Requires Phase 1 spec files from the **dashboard-design** skill: `spec/1_information_architecture.md`, `spec/2_interaction_ux.md`, and `spec/3_visual_design.md`. If these do not exist, ask the user whether to run Phase 1 first or proceed without specs.

## Guidelines

- Use your native tools to understand the data well, especially if you build custom charts or when you use specific selectors.
- If the user asks for an example, simply copy the [example app](./references/examples/example_app.py) and run it. Do not include your own data or change the example.
- When executing any script mentioned below for the first time, it may take a while to install dependencies. Plan accordingly before taking any rash actions.
- When iterating on the dashboard after completing all steps, do not forget key points from below, especially regarding spec compliance and updating and terminal handling: always keep all specs up to date, and always check if terminal output is clean after each iteration.
- Execute all scripts from this skill, and the `app.py` you will create, with `uv run <script_name>.py` or `uv run app.py` - this will ensure you use the correct dependencies and versions.
- **ABSOLUTELY NEVER** type ANY commands (including `sleep`, `echo`, or anything else) in the terminal where the dashboard app is running, even if you started it with `isBackground=true`. This WILL kill the dashboard process. The dashboard startup takes time - be patient and let it run undisturbed.
- Step 2 (Testing) is critical — do not skip it. Use Playwright MCP if available, otherwise use any browser automation tool in your environment.

## Spec Files: Documenting Decisions

IMPORTANT: Each step produces a spec file in the `spec/` directory to document reasoning, enable collaboration, and allow resumption in future sessions. Create the `spec/` directory if it is not already present at the root of the project.

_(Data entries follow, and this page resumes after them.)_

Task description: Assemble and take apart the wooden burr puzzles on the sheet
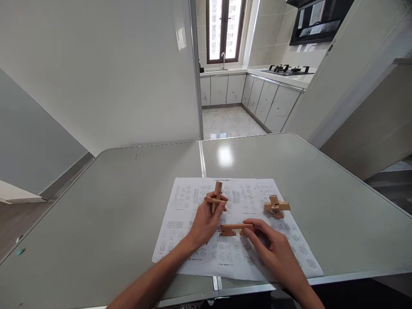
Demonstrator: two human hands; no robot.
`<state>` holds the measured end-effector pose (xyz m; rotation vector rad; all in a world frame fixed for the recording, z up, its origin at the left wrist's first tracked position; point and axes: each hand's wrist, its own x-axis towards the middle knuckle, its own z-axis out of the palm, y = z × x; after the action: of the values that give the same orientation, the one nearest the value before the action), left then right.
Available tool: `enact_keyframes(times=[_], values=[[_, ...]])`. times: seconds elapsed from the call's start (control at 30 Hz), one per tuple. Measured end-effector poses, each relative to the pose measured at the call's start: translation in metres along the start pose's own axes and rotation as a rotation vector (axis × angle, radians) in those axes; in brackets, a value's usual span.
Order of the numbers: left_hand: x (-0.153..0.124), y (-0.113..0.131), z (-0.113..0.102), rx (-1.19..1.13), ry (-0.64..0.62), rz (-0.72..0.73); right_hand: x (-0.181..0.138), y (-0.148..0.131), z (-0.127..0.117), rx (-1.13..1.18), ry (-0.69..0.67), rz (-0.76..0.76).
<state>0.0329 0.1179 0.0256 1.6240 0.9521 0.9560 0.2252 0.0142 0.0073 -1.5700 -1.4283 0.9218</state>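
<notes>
My left hand [208,214] is closed around two or more wooden puzzle pieces [218,189] that cross each other, one standing upright and one lying across it. In my right hand [272,242], a notched wooden puzzle piece [228,230] is pinched by its right end between thumb and fingers. The notch in its lower edge faces me. Both hands are over a printed instruction sheet [193,268] with rows of small line drawings. To the right, apart from both hands, an assembled wooden cross-shaped puzzle [276,207] rests on the sheet.
The sheet lies on a grey folding table [144,184] with a metal seam down its middle. A small teal object [20,252] is near the table's left edge. Beyond stand a white partition [128,77] and a kitchen with a gas hob [287,70].
</notes>
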Motion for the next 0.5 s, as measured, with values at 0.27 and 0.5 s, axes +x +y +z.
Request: enact_keyframes(times=[0.27,0.5], values=[[-0.001,0.002,0.001,-0.199,-0.072,-0.102,0.001,0.006,0.005,-0.044,0.003,-0.137],[-0.002,0.011,-0.005,-0.341,-0.146,-0.243,0.001,0.006,0.008,-0.145,0.029,-0.206]])
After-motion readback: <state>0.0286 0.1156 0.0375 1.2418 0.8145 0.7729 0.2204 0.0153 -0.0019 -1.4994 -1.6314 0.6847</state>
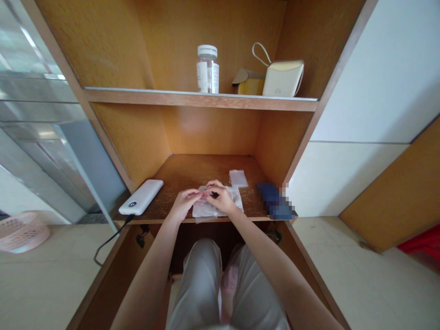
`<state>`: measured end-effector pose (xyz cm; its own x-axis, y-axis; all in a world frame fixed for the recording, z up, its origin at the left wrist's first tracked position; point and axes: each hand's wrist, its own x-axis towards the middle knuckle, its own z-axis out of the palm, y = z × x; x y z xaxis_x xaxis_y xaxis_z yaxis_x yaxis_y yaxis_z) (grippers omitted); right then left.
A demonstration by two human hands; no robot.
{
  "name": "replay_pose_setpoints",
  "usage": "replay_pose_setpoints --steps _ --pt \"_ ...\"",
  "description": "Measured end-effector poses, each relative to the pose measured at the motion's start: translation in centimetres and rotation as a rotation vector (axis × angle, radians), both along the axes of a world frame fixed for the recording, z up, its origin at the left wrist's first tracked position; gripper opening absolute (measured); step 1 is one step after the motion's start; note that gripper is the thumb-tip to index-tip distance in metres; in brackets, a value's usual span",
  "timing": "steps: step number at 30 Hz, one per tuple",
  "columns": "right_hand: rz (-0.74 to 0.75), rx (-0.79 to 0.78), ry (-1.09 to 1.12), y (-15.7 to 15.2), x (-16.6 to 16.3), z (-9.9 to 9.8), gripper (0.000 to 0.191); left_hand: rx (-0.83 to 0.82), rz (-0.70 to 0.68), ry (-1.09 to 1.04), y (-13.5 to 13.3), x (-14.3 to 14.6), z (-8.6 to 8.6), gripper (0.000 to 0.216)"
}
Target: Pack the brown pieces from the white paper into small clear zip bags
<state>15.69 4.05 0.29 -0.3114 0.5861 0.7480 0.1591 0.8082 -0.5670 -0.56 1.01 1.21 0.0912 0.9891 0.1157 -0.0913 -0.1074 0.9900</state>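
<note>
Both my hands meet over the wooden desk (192, 172) inside a cabinet nook. My left hand (184, 201) is closed in a pinch on a small clear packet (202, 189). My right hand (222, 197) is also closed, its fingertips holding a small dark item I cannot make out, touching the same packet. Under the hands lies a clear plastic bag (209, 210) flat on the desk. A smaller clear plastic bag (238, 178) lies just behind my right hand.
A white power bank (141, 196) with a black cable (110, 240) lies at the desk's left. A dark blue object (271, 198) sits at the right edge. On the shelf above stand a clear jar (207, 69), a yellow box (250, 83) and a cream pouch (282, 78). A pink basket (20, 231) is on the floor.
</note>
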Motion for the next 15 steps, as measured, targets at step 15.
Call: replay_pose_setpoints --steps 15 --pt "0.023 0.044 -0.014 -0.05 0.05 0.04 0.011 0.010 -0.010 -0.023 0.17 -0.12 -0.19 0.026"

## Step 1: Build dashboard

1. You MUST ALWAYS copy the [example app](./references/examples/example_app.py) over, and modify it - this ensures less errors!
1. Investigate about the Vizro model by executing the [schema fetching script](./scripts/get_model_json_schema.py). ALWAYS DO this for all models that you need - do NOT assume you know it. Execute the script like so: `uv run ./scripts/get_model_json_schema.py <model_name> <model_name2> ...` where `<model_name>` is the name of the model you want to get the schema for (prints the full JSON schema for each model to stdout). You can get an overview of what is available by calling the [overview script](./scripts/get_overview_vizro_models.py) like so: `uv run ./scripts/get_overview_vizro_models.py` (prints all available model names with one-line descriptions to stdout).
1. Build the dashboard config by changing the copied [example app](./references/examples/example_app.py). Important: Very often normal plotly express charts will not suffice as they are too simple. In that case, refer to the [custom charts guide](./references/custom_charts_guide.md) to create more complex charts. These MUST be added to the correct section in the python app. Call the custom chart function from the `Graph` model in your dashboard app.
1. Run your dashboard app with `uv run <your_dashboard_app>.py` **CRITICAL**: After running this command, DO NOT run ANY other commands in that terminal. The dashboard takes time to start up (sometimes 10-30 seconds)
1. You MUST read the terminal to check for any errors, but do not put commands like `sleep` in it. Fix any warnings and even more important errors you encounter. ONLY once you see the dashboard running, inform the user. NEVER run any commands in that terminal after starting the dashboard.
1. When you iterate, no need to kill the dashboard, as we are using debug mode. Just save the file and it will reload automatically. Check the terminal occasionally for any failures. Once failed, you need to restart the dashboard.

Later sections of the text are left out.